## [WHAT YOU WILL DO]
Return, in their exact form, the lines that lie between the start of the data below and the line containing "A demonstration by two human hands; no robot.", with both ends included.

○ ○ ○ ○

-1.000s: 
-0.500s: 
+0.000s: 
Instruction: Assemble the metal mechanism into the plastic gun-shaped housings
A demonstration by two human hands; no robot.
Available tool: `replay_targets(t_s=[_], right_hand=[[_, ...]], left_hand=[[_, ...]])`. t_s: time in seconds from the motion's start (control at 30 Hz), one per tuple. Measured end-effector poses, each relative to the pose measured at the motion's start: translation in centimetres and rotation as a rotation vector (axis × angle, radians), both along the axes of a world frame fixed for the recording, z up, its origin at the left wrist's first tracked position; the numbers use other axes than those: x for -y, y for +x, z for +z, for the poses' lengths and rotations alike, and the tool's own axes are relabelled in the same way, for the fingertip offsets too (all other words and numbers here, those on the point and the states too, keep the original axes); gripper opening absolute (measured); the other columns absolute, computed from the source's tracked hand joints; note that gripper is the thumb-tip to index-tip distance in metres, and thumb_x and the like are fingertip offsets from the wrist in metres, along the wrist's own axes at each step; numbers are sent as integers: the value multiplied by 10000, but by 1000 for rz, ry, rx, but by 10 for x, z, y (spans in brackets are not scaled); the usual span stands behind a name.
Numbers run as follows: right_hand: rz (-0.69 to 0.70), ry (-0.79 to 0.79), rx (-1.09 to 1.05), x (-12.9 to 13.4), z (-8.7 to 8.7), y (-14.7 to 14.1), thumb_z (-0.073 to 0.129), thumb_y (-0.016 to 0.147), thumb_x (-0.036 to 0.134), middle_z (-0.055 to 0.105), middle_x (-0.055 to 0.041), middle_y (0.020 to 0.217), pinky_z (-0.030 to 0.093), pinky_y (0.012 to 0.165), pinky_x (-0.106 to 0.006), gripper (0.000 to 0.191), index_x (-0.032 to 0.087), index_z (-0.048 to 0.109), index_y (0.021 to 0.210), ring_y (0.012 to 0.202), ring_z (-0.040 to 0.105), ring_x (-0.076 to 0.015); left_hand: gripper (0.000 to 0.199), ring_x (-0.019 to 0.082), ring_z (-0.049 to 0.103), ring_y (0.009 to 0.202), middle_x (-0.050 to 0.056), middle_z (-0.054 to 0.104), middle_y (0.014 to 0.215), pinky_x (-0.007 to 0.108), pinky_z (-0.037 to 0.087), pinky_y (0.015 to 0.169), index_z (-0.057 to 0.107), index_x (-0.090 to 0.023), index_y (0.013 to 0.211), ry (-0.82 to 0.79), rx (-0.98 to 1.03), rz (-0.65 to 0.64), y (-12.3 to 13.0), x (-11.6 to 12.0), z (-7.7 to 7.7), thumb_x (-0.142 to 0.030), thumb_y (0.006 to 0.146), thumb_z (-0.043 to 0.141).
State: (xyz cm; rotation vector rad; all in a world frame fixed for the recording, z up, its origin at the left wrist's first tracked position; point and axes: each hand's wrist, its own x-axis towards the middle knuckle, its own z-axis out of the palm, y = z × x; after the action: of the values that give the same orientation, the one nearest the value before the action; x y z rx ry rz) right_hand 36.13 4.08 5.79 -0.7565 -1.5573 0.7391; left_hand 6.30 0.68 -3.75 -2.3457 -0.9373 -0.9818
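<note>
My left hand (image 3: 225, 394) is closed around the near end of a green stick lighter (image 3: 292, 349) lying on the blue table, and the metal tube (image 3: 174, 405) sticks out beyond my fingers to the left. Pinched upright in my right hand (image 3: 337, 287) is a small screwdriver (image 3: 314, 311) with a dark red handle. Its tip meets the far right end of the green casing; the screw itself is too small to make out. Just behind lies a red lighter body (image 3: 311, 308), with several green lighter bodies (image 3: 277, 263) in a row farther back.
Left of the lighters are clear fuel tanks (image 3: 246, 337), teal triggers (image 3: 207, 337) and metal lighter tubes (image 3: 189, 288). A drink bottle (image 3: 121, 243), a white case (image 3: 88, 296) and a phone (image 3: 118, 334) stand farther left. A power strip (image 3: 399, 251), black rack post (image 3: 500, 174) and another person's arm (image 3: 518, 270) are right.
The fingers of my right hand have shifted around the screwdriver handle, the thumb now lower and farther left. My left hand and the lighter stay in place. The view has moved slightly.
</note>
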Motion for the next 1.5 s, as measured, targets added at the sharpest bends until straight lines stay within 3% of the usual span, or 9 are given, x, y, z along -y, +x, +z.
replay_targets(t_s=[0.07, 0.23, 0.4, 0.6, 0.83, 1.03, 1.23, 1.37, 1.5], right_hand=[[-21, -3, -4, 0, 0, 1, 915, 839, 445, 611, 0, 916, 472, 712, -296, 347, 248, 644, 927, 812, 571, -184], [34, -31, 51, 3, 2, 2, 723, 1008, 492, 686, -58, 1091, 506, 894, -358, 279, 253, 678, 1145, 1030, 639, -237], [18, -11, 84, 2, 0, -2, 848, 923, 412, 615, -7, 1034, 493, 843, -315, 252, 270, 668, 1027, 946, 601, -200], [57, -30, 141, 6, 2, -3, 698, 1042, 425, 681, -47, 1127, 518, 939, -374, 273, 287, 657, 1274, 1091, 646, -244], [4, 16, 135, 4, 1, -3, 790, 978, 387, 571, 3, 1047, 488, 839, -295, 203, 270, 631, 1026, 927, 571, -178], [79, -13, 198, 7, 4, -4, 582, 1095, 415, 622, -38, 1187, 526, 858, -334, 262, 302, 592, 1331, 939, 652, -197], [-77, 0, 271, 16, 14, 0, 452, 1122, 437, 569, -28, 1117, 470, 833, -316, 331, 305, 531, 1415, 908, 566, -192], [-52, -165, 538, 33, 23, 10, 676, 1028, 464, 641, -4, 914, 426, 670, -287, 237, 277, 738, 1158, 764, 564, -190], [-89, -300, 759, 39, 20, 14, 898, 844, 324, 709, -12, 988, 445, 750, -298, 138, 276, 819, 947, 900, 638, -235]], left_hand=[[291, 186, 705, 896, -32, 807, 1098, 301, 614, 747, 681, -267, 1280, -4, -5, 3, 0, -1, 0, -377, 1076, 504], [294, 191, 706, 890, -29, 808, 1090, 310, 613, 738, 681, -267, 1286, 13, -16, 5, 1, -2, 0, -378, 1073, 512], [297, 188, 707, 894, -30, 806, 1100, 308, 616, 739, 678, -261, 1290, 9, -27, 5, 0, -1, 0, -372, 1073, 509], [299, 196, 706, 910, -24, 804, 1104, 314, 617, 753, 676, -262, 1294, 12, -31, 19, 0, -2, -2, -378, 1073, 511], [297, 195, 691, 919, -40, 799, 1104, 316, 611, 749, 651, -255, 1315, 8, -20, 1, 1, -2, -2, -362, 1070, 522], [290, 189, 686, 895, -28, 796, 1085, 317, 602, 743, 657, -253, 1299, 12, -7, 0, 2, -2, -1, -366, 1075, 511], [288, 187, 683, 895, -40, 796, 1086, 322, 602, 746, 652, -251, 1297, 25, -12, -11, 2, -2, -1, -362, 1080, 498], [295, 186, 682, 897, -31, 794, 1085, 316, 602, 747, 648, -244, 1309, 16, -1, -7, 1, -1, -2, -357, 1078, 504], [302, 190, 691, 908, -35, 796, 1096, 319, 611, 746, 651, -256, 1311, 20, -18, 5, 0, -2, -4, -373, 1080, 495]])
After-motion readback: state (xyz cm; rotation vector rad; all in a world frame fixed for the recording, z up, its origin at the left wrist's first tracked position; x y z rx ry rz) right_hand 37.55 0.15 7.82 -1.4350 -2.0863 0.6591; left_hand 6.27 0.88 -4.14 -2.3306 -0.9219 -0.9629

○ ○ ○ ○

## [RESPONSE TO THIS TASK]
-1.000s: 
-0.500s: 
+0.000s: 
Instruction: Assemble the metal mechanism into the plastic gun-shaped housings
A demonstration by two human hands; no robot.

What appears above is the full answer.